Exercise objective ->
Starting at the top of the entries below, set down every line exactly, please, until you reach the line with "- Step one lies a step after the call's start", which is included too.

*** Opening of Records for the exercise ***

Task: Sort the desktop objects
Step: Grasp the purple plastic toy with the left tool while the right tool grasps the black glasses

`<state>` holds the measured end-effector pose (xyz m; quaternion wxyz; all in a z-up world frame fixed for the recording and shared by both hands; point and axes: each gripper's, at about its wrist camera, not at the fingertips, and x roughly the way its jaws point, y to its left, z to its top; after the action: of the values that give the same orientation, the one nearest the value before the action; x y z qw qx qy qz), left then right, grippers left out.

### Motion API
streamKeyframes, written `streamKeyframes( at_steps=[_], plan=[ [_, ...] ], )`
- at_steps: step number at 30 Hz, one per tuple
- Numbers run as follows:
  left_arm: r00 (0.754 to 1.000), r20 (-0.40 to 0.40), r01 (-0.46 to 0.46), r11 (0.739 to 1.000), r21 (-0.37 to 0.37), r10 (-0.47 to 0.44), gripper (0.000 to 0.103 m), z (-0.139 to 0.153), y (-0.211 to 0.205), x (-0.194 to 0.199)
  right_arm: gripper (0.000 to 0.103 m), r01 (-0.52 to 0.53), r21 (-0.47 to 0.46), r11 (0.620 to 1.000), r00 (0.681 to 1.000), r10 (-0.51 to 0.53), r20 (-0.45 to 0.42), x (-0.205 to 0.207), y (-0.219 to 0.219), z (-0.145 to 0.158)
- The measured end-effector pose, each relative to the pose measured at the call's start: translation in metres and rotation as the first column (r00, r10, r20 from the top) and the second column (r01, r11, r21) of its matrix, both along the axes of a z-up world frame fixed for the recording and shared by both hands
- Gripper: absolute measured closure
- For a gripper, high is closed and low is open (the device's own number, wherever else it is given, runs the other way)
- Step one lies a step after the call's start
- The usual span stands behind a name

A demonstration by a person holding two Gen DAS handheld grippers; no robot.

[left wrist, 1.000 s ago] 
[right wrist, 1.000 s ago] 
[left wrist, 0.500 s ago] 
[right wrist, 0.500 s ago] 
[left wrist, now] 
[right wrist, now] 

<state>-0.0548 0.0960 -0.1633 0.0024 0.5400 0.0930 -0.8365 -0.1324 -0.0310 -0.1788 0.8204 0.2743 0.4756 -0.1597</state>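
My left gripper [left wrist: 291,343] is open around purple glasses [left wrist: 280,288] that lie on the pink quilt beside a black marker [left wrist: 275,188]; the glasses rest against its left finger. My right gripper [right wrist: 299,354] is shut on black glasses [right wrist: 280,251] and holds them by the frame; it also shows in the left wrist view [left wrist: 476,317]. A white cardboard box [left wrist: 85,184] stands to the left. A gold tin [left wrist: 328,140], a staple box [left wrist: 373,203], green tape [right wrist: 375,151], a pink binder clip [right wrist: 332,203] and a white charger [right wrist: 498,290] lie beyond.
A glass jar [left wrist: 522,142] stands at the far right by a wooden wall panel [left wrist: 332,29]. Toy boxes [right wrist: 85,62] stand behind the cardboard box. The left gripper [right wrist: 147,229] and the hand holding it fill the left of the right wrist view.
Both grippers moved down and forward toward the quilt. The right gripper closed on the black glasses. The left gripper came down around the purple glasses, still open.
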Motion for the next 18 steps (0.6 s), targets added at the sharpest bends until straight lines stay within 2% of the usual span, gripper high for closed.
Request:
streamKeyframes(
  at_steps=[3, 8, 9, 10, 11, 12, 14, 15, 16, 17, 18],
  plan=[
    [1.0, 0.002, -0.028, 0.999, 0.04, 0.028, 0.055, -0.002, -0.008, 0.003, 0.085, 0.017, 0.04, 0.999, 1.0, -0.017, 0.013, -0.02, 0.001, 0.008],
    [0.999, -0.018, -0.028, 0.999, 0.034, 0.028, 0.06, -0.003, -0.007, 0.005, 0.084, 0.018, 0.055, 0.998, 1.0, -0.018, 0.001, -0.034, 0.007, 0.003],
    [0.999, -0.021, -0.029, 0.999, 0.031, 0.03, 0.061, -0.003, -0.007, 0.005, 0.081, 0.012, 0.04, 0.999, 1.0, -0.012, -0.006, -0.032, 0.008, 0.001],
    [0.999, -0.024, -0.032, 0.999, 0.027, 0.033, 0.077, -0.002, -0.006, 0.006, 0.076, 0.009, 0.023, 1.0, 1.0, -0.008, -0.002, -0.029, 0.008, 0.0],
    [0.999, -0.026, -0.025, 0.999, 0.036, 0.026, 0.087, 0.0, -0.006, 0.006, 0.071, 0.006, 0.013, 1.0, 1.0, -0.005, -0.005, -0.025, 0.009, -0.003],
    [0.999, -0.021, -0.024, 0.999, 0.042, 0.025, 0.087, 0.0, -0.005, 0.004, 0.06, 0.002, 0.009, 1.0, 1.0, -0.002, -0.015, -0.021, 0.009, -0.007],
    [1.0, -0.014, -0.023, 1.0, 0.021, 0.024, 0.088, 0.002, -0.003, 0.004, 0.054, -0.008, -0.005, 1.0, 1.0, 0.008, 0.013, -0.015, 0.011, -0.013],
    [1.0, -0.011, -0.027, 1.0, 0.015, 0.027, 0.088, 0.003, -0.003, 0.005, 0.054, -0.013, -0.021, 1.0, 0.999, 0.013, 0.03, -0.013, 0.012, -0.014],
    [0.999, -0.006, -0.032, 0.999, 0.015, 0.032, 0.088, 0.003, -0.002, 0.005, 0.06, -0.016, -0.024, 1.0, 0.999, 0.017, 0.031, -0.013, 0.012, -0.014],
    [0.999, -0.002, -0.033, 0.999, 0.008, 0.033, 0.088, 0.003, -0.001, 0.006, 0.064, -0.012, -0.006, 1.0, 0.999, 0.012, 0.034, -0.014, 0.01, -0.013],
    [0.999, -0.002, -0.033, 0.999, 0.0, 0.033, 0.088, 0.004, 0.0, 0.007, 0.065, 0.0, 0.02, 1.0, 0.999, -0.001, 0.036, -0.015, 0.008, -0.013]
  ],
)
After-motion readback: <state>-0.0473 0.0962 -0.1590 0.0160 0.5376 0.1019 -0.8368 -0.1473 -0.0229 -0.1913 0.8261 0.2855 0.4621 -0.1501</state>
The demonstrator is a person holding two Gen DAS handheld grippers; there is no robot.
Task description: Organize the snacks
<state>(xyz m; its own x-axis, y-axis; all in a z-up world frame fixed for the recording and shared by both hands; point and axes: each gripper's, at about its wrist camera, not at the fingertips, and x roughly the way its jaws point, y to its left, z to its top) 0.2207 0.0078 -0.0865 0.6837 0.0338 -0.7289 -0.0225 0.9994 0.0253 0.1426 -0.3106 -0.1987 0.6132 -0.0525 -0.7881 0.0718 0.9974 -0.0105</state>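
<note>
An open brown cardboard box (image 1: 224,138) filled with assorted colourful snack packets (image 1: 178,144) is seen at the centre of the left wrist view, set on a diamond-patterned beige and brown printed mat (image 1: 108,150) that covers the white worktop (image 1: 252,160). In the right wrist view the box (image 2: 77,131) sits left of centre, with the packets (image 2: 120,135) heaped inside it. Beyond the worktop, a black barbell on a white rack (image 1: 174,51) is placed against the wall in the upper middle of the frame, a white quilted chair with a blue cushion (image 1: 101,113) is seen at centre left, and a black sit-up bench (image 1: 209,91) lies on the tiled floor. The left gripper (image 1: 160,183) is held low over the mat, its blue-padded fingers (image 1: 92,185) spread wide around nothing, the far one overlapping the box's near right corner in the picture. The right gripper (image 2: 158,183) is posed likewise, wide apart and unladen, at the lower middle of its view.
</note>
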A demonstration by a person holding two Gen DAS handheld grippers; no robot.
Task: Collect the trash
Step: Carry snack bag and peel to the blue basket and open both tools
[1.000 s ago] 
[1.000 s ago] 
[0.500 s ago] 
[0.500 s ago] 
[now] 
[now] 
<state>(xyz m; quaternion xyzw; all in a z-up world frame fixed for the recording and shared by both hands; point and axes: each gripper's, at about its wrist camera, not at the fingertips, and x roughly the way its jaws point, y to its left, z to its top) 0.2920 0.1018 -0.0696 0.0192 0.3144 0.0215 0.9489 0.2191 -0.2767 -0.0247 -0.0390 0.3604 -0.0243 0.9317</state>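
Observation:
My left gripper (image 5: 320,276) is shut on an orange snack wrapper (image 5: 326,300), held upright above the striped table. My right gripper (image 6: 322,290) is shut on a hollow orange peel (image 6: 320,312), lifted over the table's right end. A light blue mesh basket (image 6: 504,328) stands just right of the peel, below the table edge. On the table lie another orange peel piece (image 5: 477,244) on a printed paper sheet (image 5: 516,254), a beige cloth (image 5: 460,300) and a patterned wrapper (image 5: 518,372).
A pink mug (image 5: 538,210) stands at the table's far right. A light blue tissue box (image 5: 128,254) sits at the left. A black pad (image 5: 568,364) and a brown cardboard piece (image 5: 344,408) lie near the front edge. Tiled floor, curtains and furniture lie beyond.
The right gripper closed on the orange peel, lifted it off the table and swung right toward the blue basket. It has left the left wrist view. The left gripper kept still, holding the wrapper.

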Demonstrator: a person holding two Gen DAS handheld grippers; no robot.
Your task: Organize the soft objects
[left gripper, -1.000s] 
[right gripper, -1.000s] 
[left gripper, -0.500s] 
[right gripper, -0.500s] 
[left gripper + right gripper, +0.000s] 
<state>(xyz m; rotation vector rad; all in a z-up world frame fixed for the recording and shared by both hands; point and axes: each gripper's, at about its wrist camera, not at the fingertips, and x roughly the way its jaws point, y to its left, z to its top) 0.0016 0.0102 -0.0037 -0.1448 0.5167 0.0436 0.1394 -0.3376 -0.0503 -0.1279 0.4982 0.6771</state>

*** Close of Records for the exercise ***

Task answer ->
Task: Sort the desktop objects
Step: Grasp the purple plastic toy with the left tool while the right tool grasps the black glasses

`<state>` holds the measured end-effector pose (xyz m; quaternion wxyz; all in a z-up world frame fixed for the recording and shared by both hands; point and axes: each gripper's, at about its wrist camera, not at the fingertips, and x roughly the way its jaws point, y to its left, z to its top; after the action: of the values that give the same orientation, the one nearest the value before the action; x y z qw qx qy qz), left then right, grippers left out.

### Motion API
streamKeyframes, written `streamKeyframes( at_steps=[_], plan=[ [_, ...] ], )`
- at_steps: step number at 30 Hz, one per tuple
- Numbers run as follows:
  left_arm: r00 (0.754 to 1.000), r20 (-0.40 to 0.40), r01 (-0.46 to 0.46), r11 (0.739 to 1.000), r21 (-0.37 to 0.37), r10 (-0.47 to 0.44), gripper (0.000 to 0.103 m), z (-0.139 to 0.153), y (-0.211 to 0.205), x (-0.194 to 0.199)
  right_arm: gripper (0.000 to 0.103 m), r01 (-0.52 to 0.53), r21 (-0.47 to 0.46), r11 (0.620 to 1.000), r00 (0.681 to 1.000), r10 (-0.51 to 0.53), r20 (-0.45 to 0.42), x (-0.205 to 0.207), y (-0.219 to 0.219), z (-0.145 to 0.158)
- The measured end-effector pose, each relative to the pose measured at the call's start: translation in metres and rotation as the first column (r00, r10, r20 from the top) and the second column (r01, r11, r21) of its matrix, both along the axes of a z-up world frame fixed for the recording and shared by both hands
- Gripper: absolute measured closure
- For a gripper, high is closed and low is open (the device's own number, wherever else it is given, runs the other way)
- Step one lies a step after the call's start

The answer requires no additions.